Sergio Castellitto uno dei rari attori e registi italiani della sua generazione che porta la qualità del teatro e del cinema d’autore alle numerose fiction televisive di cui è protagonista, ultima quella dedicata al generale Carlo Alberto Dalla Chiesa, decisivo vincitore della guerra civile al terrorismo e martire nella lotta alla mafia. Castellitto gode di riconoscimento anche fuori dai confini nazionali, soprattutto in Francia, dove venne messo in luce nel 1988 dallo splendido film di Luc Besson, Le Grand Bleu, collaborando a più riprese con cineasti come Jaques Rivette, Albert Joffé, Valerie Lemercier. Abbiamo incontrato Castellitto alla vigilia dei due spettacoli al Cinema Teatro di Chiasso (sabato 11 febbraio ore 20,30 e domenica 12 febbraio ore 17.00) in cui presenta Zorro – un eremita da strada. Con questo monologo, scritto per lui dalla moglie Margaret Mazzantini nel 2004. Castellitto ha ripreso ad attraversare sia le grandi città che quei centri più piccoli dove il «privilegio di recitare» è più avvertibile rispetto alle metropoli «affogate da distrazioni e offerte eccessive».

Castellitto, lei per nascita è romano, ma di famiglia è originario del Molise: la romanità ha cancellato il sannita delle origini?

«Anche se il “Molise non esiste” (come affermava uno slogan pubblicitario polemico della Regione Molise di alcuni anni fa), non dimentichiamo che il popolo sannita è quello che fece chinare la testa a Roma. Vengo da una famiglia con cinque fratelli a cui sono rimasto molto legato. Sono felice di terminare questa tournée di Zorro a Campobasso, perché col passare degli anni il legame di sangue con le proprie radici diventa più forte».

Presentando questo spettacolo lei ha trovato due immagini riassuntive che infondono speranza in questi tempi in cui si sente quasi solo parlare di guerra, di «dare» armi con il rischio di un ulteriore progressivo abbassamento dell’interesse verso la cultura in senso lato: «la cultura si sporca le mani; è un bisturi che ti guarisce e ti risarcisce».

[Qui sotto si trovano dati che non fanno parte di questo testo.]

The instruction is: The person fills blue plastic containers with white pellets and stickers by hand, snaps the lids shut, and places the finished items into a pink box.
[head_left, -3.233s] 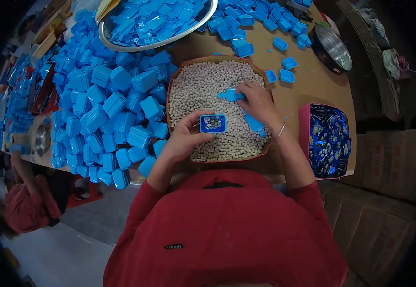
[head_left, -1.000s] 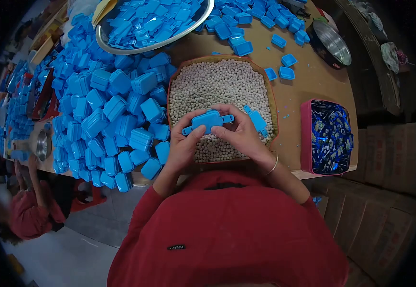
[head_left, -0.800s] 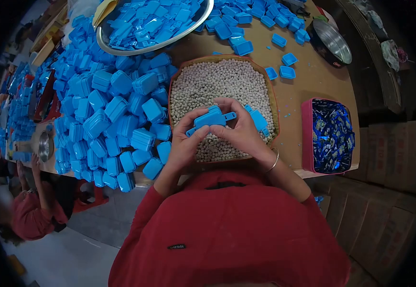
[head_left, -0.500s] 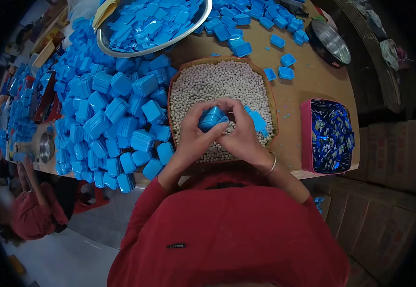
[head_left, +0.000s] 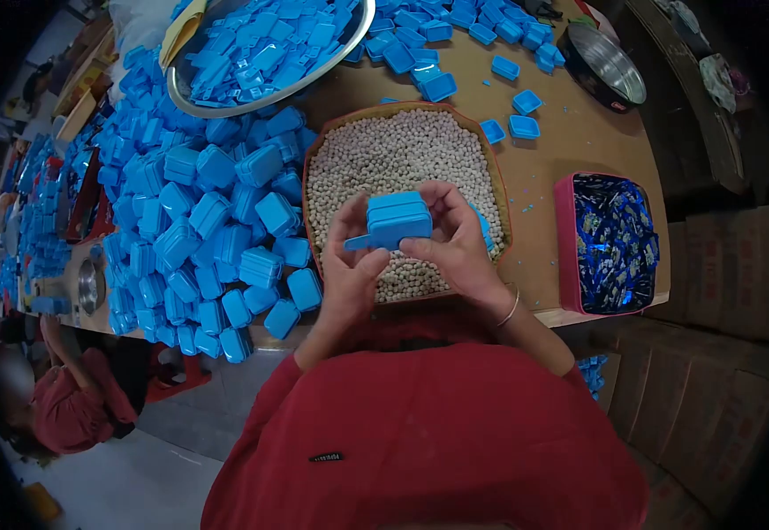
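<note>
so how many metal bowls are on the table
3: a large metal bowl of blue parts at top, a dark-sided bowl top right, a small bowl far left. Blue boxes may hide others.

We've got a little blue plastic case (head_left: 397, 218), shaped like a tiny suitcase, closed up and held a bit tilted; a thin handle tab pokes out at its lower left; it sits between our left hand (head_left: 349, 265) and right hand (head_left: 457, 243), over the near half of the tray of pale beads (head_left: 402, 150).
</note>
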Demonstrator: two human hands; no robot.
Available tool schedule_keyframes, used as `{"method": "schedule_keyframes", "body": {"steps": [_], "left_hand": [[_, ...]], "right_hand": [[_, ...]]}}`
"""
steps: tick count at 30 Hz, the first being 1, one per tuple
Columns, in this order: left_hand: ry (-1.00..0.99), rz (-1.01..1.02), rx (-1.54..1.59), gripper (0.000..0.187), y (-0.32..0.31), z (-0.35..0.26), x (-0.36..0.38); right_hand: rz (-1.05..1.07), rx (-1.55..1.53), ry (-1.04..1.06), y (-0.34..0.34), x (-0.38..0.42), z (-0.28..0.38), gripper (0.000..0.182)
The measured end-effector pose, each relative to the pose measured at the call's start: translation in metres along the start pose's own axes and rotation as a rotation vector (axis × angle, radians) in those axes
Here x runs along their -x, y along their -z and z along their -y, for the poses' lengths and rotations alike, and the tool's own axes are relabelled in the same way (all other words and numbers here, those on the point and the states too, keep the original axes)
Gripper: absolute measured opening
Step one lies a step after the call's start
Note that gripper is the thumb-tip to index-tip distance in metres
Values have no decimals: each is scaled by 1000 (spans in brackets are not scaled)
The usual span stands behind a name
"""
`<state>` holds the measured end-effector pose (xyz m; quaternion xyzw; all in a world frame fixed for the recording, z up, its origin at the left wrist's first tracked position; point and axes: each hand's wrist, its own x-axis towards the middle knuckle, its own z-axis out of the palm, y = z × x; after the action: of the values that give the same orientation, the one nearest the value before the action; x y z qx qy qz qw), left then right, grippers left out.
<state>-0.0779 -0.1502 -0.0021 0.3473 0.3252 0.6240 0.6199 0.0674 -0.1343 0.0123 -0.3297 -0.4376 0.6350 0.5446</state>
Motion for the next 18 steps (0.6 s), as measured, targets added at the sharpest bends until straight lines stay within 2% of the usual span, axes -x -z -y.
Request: {"method": "schedule_keyframes", "body": {"steps": [1, 2, 5, 6, 7, 8, 9, 11, 13, 14, 15, 18], "left_hand": [[52, -57, 172, 73, 1, 12, 5], [16, -120, 168, 64, -9, 6, 6], [7, 31, -421, 53, 7, -19, -16], [-218, 121, -961, 47, 10, -31, -22], [-277, 199, -1144, 48, 11, -41, -25], [-337, 281, -1319, 49, 10, -49, -26], [-399, 367, -1490, 49, 9, -52, -25], [-348, 440, -1395, 48, 9, -51, -26], [-275, 435, -1264, 46, 11, -48, -28], [-235, 425, -1093, 47, 15, -37, -28], [-306, 381, -1088, 48, 14, -30, -27], [-545, 238, -1058, 54, 10, -4, -25]], "right_hand": [[27, -163, -59, 1, 0, -5, 53], [34, -183, -93, 0, 0, -14, 53], [-17, 574, 185, -2, -6, -4, 55], [5, 827, 402, -5, -7, 10, 54], [19, 1082, 622, -6, -7, 23, 54], [158, 1006, 618, -8, -5, 24, 38], [191, 1017, 598, -7, -3, 24, 33], [244, 1031, 561, -2, 0, 20, 24], [159, 996, 603, 1, -2, 24, 19], [123, 1005, 630, 3, -3, 24, 19], [91, 1009, 653, 5, -4, 23, 18], [69, 953, 550, 11, -5, 24, 13]]}}
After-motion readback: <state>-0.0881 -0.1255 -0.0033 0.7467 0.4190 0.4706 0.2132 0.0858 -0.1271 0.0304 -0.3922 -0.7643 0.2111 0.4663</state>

«L’affluenza, il successo che incontro città dopo città con Zorro – un successo che definisco “emotivo” – mi conferma il valore di quelle affermazioni. Vedo platee di persone alle quali racconto la storia di un uomo, un clochard, un “eremita di strada”. Una storia intima ma universale che tocca il sentirsi “diseredati” da qualcosa. Guardando un “barbone” tutti ci siamo sentiti davanti a un vuoto – oltre al fatto che li guardiamo con una certa estraneità sentendoci di non essere come loro – perché l’anima dell’uomo è errante».

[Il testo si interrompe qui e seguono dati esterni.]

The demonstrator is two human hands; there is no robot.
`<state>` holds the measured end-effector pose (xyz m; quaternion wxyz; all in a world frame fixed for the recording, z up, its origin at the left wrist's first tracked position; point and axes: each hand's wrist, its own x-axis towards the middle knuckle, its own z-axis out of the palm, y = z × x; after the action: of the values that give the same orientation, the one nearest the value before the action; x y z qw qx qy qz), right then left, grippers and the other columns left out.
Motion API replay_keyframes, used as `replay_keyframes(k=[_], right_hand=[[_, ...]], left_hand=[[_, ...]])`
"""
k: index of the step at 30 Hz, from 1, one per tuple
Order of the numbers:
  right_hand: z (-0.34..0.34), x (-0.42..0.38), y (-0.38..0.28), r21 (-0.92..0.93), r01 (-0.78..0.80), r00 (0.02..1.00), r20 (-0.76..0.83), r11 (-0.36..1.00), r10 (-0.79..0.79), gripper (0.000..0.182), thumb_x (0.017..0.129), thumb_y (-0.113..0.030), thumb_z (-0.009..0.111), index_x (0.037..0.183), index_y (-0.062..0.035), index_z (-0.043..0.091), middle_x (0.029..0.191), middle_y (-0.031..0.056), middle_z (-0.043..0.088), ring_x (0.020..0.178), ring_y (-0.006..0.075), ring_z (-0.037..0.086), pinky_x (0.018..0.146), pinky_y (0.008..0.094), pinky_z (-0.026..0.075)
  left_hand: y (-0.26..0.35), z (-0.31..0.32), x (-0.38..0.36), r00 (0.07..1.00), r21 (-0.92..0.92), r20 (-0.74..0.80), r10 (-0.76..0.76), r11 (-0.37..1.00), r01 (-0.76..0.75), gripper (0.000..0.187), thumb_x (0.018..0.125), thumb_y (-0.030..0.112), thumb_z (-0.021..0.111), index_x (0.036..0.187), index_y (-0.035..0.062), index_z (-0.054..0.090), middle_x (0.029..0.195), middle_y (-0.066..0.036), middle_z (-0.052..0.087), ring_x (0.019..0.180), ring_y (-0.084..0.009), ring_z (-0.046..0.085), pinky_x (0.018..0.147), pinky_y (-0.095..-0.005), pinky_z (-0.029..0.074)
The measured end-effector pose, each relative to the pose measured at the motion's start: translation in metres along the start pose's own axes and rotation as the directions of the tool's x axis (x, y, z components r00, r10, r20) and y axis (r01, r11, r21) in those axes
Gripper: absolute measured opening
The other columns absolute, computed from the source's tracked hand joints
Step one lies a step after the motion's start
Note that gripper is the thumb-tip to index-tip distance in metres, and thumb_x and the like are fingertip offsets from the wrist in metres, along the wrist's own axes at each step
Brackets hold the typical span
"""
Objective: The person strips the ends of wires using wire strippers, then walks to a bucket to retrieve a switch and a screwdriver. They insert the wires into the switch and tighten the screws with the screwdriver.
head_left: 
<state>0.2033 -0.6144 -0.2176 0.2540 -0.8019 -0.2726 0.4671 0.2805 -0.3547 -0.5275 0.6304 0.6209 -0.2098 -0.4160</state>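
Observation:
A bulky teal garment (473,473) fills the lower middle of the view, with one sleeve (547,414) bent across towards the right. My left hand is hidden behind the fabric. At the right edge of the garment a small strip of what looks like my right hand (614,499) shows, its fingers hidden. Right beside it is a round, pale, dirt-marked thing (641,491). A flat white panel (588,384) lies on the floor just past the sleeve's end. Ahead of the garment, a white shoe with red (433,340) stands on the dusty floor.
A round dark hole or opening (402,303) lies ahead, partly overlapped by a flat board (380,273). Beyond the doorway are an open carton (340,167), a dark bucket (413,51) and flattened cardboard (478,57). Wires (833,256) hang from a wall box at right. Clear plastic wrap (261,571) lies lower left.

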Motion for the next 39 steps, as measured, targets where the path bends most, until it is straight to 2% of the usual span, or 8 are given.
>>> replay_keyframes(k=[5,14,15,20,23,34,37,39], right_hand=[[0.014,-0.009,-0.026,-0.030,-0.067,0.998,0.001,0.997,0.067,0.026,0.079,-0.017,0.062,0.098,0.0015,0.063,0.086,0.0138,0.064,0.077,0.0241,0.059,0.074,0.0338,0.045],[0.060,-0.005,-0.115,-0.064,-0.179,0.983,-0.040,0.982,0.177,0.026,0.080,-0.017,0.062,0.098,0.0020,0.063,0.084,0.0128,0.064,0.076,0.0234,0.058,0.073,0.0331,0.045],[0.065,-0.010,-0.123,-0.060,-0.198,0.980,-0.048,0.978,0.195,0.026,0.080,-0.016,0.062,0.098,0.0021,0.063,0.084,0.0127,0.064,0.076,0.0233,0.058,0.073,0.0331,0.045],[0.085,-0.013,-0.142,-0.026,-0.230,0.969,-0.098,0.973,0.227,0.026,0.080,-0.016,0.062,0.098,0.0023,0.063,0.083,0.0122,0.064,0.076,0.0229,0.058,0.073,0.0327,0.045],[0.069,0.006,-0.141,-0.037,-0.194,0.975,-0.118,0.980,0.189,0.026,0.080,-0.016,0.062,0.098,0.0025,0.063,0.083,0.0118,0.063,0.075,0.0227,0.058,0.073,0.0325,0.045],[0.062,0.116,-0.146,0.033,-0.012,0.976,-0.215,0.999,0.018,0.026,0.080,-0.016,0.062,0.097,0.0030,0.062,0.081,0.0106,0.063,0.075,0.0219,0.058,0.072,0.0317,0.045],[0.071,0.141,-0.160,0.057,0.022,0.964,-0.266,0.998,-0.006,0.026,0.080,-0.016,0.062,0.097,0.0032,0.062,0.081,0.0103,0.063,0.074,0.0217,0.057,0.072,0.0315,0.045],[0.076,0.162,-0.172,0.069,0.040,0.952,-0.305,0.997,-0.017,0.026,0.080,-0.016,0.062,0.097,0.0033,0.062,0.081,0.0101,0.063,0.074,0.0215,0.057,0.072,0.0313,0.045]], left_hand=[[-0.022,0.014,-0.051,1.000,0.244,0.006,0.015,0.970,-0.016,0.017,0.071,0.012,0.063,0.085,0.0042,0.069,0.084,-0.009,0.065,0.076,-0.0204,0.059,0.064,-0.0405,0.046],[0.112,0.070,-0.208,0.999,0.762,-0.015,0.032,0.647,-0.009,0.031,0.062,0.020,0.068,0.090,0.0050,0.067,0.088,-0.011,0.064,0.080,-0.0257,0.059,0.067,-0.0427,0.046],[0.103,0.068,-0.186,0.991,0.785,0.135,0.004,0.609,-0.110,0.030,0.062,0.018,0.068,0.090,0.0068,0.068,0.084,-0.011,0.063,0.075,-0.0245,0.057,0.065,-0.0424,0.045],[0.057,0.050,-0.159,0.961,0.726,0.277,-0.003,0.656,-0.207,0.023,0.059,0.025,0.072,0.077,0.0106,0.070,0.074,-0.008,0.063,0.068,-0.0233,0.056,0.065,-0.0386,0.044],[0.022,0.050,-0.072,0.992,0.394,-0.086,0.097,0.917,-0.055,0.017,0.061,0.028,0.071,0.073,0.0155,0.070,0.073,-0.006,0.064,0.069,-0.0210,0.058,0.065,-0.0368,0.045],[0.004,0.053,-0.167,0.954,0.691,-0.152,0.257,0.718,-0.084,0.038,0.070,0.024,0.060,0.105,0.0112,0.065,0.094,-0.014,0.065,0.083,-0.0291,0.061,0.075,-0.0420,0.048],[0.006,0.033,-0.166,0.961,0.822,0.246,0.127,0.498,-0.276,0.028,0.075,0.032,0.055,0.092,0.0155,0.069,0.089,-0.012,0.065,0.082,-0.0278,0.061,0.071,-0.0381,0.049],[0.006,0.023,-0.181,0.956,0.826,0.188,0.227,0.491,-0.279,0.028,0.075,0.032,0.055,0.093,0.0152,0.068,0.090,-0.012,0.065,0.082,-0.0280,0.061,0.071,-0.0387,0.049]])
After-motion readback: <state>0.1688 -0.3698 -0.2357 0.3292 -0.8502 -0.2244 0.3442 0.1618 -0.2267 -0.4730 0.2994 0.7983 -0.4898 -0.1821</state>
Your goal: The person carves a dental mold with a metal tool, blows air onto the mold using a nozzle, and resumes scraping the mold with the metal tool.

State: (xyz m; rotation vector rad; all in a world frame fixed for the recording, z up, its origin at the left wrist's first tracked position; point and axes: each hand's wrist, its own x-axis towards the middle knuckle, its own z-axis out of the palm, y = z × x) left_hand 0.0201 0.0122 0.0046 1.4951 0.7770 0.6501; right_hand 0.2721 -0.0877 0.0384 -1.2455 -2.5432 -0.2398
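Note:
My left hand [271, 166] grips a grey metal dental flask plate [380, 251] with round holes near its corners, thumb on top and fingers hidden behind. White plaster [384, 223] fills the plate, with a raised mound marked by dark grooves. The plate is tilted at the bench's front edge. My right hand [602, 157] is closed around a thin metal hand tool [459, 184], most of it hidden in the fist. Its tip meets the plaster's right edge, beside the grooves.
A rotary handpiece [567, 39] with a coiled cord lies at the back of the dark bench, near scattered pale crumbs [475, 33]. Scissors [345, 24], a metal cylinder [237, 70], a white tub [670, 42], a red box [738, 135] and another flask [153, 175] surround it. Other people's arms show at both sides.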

Chi appartiene a una generazione cresciuta con i «mattatori», le maschere tragiche e comiche di Gassmann, Sordi, Manfredi, Tognazzi, i grandi capicomici del teatro dialettale, Eduardo, Peppino, Gilberto Govi, Baseggio, si domanda se in questi ultimi decenni abbia assistito al Tramonto del grande attore, per usare il titolo di un libro di Silvio d’Amico, fondatore dell’Accademia d’arte drammatica di Roma, dove lei ha studiato?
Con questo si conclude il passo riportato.